What you are asked to do:
Given the records below, pull every line with the word "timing" into the answer.

Working data below:

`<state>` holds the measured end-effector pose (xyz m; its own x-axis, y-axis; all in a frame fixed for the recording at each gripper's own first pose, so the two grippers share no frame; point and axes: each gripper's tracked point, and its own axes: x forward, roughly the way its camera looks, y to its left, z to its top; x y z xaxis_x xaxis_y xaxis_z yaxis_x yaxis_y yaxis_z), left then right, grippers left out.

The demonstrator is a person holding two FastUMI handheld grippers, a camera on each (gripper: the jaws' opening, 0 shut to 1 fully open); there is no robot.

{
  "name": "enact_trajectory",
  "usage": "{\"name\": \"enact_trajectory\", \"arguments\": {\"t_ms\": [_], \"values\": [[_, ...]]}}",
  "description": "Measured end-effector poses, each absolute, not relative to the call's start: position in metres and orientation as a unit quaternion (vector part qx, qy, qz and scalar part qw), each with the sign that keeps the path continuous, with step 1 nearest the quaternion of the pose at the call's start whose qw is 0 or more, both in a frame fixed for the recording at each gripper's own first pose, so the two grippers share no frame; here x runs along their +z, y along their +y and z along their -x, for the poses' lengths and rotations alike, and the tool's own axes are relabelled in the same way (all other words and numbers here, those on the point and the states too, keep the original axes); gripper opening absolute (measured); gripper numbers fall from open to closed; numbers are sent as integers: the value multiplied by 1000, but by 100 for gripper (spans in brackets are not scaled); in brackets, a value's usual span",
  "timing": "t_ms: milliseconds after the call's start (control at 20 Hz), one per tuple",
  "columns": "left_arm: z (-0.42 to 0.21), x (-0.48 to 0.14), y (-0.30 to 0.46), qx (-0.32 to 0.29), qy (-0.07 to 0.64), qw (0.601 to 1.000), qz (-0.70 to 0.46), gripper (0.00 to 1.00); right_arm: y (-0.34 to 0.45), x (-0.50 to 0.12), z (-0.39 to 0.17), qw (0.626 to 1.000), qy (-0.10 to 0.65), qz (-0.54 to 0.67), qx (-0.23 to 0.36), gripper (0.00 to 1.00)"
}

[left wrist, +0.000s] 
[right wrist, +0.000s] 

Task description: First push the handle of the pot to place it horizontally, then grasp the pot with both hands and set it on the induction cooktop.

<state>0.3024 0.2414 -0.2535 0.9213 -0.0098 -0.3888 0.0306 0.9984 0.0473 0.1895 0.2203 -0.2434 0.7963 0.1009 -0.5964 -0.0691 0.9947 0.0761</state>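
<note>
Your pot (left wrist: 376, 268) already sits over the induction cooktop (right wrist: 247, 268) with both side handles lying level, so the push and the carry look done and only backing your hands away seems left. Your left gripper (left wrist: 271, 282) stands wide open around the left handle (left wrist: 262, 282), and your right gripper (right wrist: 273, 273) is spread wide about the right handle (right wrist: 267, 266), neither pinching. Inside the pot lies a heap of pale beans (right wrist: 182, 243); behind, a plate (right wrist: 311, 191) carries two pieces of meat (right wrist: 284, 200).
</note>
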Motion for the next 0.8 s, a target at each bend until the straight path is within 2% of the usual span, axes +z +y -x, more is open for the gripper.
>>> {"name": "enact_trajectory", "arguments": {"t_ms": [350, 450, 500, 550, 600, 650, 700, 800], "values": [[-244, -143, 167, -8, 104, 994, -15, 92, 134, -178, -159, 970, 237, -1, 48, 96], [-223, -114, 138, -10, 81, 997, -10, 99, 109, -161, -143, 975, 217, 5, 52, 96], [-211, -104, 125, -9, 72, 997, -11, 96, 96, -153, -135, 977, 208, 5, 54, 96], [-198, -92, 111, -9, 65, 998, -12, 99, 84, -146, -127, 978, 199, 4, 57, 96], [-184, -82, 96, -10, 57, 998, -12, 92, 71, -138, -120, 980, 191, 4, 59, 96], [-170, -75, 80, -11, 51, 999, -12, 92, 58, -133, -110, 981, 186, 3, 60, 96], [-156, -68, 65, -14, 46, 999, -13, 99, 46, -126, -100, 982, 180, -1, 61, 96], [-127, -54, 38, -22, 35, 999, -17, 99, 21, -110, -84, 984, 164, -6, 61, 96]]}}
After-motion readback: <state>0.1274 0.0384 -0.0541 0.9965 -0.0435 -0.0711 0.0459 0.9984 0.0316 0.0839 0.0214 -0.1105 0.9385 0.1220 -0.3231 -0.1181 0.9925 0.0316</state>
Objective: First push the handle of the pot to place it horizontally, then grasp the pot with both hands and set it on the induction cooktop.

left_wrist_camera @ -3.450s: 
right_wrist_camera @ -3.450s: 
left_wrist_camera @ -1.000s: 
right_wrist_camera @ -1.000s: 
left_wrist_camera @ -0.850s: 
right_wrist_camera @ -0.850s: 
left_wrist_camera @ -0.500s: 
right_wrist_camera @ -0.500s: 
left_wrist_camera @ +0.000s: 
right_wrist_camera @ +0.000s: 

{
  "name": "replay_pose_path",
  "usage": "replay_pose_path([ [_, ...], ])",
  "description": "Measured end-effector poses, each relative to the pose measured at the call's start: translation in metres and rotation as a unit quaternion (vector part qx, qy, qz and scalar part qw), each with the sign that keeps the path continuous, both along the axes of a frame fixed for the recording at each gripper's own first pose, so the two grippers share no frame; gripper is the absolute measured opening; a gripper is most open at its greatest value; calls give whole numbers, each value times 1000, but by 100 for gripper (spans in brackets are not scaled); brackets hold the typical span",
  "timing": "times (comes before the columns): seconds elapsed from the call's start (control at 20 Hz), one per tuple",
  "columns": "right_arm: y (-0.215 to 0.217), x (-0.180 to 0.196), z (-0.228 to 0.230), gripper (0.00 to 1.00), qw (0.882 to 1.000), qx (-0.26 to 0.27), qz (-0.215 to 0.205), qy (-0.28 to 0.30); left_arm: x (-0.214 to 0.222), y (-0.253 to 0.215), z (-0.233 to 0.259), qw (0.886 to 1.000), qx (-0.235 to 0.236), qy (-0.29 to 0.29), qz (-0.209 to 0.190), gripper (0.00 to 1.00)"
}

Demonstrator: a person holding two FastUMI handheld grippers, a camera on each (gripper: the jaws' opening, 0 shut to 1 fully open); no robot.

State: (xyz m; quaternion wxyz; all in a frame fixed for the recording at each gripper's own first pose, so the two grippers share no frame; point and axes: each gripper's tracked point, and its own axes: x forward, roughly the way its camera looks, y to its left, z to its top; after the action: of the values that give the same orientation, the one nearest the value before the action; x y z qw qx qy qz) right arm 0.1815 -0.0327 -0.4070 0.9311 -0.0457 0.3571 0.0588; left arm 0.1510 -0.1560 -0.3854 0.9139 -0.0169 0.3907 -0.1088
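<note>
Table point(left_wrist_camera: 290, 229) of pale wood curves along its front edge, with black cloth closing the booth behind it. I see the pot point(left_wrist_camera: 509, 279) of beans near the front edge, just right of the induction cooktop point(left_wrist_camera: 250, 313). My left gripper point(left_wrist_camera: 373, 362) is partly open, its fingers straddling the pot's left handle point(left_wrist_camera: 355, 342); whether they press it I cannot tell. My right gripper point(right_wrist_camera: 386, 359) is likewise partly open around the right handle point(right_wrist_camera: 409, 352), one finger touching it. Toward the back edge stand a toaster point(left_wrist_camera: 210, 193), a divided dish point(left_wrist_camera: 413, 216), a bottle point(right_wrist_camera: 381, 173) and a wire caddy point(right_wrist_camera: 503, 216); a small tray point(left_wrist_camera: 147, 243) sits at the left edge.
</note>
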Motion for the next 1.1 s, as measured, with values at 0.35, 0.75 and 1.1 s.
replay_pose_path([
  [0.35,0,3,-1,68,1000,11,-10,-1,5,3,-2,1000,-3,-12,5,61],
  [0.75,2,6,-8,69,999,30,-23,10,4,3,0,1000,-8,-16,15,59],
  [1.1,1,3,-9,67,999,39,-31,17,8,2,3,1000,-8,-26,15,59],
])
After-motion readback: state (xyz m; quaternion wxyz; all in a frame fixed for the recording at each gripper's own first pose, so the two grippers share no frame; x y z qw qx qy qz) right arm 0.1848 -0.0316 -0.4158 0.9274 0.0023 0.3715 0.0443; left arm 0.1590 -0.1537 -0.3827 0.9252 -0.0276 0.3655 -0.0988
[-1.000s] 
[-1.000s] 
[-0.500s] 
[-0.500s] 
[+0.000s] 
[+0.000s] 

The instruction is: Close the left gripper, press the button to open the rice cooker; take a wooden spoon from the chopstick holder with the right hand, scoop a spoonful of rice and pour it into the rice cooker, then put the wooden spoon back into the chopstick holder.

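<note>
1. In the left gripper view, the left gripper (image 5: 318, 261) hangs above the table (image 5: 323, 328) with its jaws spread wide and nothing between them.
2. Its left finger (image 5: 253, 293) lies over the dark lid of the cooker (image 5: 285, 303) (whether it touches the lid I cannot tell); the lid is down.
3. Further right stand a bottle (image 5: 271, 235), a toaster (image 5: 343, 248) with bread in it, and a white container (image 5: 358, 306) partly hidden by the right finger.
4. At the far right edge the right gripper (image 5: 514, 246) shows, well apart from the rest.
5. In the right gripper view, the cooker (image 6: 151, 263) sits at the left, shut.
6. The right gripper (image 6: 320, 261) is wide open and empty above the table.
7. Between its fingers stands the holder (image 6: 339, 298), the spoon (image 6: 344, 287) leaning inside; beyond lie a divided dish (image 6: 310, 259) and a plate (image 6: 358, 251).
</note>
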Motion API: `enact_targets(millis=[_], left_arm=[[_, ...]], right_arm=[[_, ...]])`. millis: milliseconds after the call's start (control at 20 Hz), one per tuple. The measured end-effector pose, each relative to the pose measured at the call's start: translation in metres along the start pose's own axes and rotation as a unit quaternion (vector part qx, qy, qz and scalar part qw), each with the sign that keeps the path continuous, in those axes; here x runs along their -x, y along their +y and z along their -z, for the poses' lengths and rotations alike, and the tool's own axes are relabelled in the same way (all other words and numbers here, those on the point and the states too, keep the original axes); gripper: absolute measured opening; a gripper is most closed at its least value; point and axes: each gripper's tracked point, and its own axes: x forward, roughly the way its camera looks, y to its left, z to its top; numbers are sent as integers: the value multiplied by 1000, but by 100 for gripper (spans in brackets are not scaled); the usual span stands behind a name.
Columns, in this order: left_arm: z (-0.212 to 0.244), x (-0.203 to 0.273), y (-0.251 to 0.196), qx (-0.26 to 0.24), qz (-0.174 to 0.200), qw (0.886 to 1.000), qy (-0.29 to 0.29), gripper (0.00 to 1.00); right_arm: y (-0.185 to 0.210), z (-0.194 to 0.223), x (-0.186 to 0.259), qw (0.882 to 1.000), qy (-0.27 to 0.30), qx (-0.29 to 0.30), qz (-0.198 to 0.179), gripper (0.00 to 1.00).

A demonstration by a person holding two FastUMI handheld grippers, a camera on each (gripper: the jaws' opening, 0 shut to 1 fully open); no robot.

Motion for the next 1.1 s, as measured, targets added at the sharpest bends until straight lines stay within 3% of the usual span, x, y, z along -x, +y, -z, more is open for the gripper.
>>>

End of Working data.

Response to the exercise:
  "timing": "t_ms: milliseconds after the call's start (control at 20 Hz), one per tuple",
  "timing": "times (comes before the columns): seconds elapsed from the call's start (control at 20 Hz), one per tuple",

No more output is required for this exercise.